Chief Justice MULLARKEY

delivered the Opinion of the Court.

I. Introduction

This case involves a constitutional challenge to the gift ban provisions in Amendment 41 of the Colorado Constitution (“Amendment 41”), now codified as Colo. Const, art. XXIX. Amendment 41, entitled “Ethics in Government,” was an initiative enacted by the Colorado voters in November 2006. The Plaintiffs-Appellees are a combination of individuals and entities covered under the Amendment, including a lobbyist, a legislator, a county commissioner, a university professor, an appointed board member for a statutory city, non-profit organizations, and government employees and their families. For purposes of this opinion, they will be referred to collectively as “Plaintiffs.”

Bringing a suit against Governor Ritter in Denver District Court, Plaintiffs challenged the gift bans in section 3 of Amendment 41 as being overbroad and vague, and thus violating their First Amendment rights to free speech, free association, and petition. The district court agreed, finding that the bans impermissibly chilled Plaintiffs’ First Amendment rights, and so preliminarily enjoined the enforcement of these gift ban provisions. Governor Ritter appealed this injunction under C.A.R. 1(a)(3), and we granted review. The issues on appeal are: 1) whether Amendment 41 is self-executing prior to the appointment of the Ethics Commission created by the Amendment and the enactment of rules by the Commission; 2) whether Governor Ritter is a proper party defendant; 3) whether the gift limitations apply only to gifts given or received for private gain or personal financial gain in violation of the public trust; and 4) whether sections 2 and 3 of Amendment 41 violate the rights of speech, association, and petition.

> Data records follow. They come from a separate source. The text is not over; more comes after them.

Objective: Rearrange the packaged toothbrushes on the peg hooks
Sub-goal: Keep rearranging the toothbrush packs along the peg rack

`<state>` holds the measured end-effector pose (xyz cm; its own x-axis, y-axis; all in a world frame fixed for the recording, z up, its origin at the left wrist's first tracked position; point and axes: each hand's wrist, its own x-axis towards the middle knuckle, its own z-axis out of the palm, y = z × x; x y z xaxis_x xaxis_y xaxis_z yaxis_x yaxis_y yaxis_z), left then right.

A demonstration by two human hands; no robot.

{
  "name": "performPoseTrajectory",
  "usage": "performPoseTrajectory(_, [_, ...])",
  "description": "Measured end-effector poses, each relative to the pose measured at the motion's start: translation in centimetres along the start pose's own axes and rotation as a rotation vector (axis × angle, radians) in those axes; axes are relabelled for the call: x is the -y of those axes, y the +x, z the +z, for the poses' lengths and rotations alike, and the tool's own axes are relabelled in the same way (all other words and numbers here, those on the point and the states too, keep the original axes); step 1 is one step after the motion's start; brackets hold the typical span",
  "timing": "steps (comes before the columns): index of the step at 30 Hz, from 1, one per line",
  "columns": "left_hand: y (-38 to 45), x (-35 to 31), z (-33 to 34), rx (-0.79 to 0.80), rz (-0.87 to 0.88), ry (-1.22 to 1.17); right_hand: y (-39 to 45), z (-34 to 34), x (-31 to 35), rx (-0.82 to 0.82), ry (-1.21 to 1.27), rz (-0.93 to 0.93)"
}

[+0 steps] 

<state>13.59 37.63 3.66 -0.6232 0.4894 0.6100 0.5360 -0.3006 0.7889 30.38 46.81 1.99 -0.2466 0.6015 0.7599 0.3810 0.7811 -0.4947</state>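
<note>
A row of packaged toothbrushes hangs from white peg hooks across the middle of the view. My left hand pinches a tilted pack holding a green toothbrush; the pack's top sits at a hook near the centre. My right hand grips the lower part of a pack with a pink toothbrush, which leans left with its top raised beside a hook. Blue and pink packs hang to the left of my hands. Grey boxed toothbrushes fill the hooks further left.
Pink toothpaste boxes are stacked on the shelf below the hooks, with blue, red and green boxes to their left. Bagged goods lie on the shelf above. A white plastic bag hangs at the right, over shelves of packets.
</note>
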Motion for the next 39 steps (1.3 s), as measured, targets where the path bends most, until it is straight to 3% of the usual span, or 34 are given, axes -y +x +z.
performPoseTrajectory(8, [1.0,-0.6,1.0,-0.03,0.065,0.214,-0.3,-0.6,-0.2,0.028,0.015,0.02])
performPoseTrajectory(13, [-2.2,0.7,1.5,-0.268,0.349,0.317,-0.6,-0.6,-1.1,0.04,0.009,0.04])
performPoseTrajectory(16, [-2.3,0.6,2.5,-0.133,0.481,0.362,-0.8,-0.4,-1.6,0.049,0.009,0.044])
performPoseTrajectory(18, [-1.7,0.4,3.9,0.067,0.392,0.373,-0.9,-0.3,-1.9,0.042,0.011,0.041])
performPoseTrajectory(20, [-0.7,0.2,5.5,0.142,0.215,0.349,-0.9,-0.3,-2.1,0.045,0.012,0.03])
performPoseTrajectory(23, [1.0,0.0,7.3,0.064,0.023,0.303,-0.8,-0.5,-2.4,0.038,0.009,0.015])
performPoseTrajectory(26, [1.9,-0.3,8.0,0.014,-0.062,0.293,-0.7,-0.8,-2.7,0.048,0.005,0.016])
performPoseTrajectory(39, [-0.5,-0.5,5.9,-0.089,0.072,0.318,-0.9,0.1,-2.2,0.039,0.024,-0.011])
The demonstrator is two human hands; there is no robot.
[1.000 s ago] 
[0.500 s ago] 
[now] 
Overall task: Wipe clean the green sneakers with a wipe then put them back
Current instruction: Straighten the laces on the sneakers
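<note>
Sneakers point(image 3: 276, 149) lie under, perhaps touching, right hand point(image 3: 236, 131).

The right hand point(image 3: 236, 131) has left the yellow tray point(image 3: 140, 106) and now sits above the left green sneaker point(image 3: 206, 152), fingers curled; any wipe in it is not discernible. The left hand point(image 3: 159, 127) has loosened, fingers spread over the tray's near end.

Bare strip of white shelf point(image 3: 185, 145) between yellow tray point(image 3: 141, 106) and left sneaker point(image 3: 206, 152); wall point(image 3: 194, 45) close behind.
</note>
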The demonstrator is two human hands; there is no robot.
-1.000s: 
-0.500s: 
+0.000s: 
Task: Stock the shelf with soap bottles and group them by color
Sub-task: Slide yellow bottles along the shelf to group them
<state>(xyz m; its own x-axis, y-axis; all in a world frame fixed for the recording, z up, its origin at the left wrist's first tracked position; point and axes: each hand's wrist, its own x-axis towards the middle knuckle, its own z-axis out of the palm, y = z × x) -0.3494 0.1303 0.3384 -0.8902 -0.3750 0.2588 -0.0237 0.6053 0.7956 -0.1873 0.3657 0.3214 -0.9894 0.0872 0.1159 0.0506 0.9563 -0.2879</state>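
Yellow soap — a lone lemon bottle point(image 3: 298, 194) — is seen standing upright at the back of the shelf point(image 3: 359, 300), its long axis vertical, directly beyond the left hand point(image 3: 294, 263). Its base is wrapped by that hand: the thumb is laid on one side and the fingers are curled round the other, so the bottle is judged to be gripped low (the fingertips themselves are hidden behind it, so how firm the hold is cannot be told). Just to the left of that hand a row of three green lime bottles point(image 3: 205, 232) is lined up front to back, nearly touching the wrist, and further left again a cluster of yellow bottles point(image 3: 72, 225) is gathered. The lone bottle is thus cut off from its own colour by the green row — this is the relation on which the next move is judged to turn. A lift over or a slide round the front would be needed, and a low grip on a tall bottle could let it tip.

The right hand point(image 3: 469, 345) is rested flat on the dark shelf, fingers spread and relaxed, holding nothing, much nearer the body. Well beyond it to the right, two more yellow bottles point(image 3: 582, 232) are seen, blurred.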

While we hold that Governor Ritter is a proper party defendant to this action and that Amendment 41 is self-executing, we find that Plaintiffs did not present a ripe as-applied constitutional challenge. Because Plaintiffs failed to meet the justiciability requirements necessary for a court to hear the case, we hold that the Denver District Court did not have the jurisdiction to grant a preliminary injunction. Although we agree with the district court’s ruling on the proper party and self-execution issues, we reverse the order of the district court on the ground of ripeness and direct the court to vacate the injunction. We do not reach the merits of the constitutional challenge.

II. Facts and Procedural History

A. The Provisions of Amendment 41 and Senate Bill 07-210

We begin by briefly summarizing the relevant provisions of Amendment 41. Section 1 sets forth the purposes of the Amendment, as well as the factual findings supporting those purposes. It emphasizes that “[t]he conduct of public officers, members of the General Assembly, local government officials, and government employees must hold the respect and confidence of the people.” Colo. Const, art. XXIX, § l(l)(a). Moreover, these government employees must “carry out their duties for the benefit of the people of the State.” Id. at § l(l)(b). To achieve these stated goals, these employees should “avoid conduct that is in violation of their public trust or that creates a justifiable impression among members of the public that such trust is being violated.” Id. at § l(l)(c). The section then states that it is a violation of the public trust to “realize personal financial gain through public office” and notes that there must be both specific standards to ensure the propriety of government employees’ conduct and a penalty mechanism for enforcement of those standards. Id. at § l(l)(d), (e).

Section 2 defines various terms in the Amendment, particularly identifying those persons to whom its provisions apply. Id. at § 2. This section, however, does not define “public trust” or “private gain,” terms used in the purpose section of the Amendment. The Governor relies on these terms in arguing that the Amendment’s gift ban provisions are not overly broad or vague, as Plaintiffs allege, because the provisions must be read in conjunction with the puiposes of the Amendment.

As specified in sections 2 and 3, the Amendment covers employees of the legislative and executive branches, as well as public [527]*527officers, employees of state agencies and public institutions of higher education, independent contractors of the state, and local government officials. Id. at §§ 2-3.1 Subsection 2(6) specifically excludes judicial officers and employees from coverage under the Amendment. Id. at § 2(6).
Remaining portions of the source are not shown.